Appeal from the Workers' Compensation Commission.

Before McKUSICK, C.J., and Wernick, Godfrey, Glassman and Roberts, JJ.

The opinion of the court was delivered by: Godfrey, Justice.

Stanley Dobson injured his back in January, 1966, while employed by Quinn Freight Lines. Quinn, a self-insurer, paid workers' compensation benefits to Dobson pursuant to two approved agreements. The payment of benefits ended, by agreement, in October, 1967. Dobson re-injured his back in August, 1975, when he was no longer working for Quinn.

In June, 1977, Dobson filed a petition for medical expenses, naming Quinn as the responsible employer because of a causal connection between the 1966 injury and the 1975 re-injury. The Commission found a causal relationship between the injuries but dismissed the petition on the ground that it was barred by the ten-year limitation period provided in section 95 of title 39 of the Revised Statutes as that section read in January, 1966, when the original injury occurred. From a pro forma decree of the Superior Court, Dobson duly appealed to this Court. We sustain the appeal.

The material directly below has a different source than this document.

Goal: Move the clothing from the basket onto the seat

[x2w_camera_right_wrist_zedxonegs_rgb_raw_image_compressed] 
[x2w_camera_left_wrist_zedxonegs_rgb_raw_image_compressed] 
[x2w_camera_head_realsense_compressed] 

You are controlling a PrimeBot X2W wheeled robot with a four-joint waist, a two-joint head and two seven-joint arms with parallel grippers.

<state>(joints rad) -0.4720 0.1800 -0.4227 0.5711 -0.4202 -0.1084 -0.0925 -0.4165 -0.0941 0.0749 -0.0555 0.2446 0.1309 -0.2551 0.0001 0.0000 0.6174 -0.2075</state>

The sole issue is whether the Commission erred in applying the version of section 95 in force at the time of Dobson's original accident instead of the present version. The relevant amendment became effective in February, 1966. At the time of Dobson's original injury, section 95 provided as follows:

    Any employee's claim for compensation under this Act shall be
  barred unless an agreement or a petition as provided in section
  94 shall be filed within 2 years after the date of the
  accident. Any time during which the employee is unable by
  reason of physical or mental incapacity to file said petition
  shall not be included in the period aforesaid. If the employee
  fails to file said petition within said period because of
  mistake of fact as to the cause and nature of the injury, he
  may file said petition within a reasonable time. In case of the
  death of the employee, there shall be allowed for filing said
  petition one year after such death. No petition of any kind may
  be filed more than 10 years following an accident.*fn1
Section 8 of P.L. 1965, ch. 489, effective February 1, 1966, amended the last sentence to provide:
  No petition of any kind may be filed more than 10 years
  following the date of the latest payment made under this Act.
If the amended version should apply to the present case, Dobson's petition would not be barred.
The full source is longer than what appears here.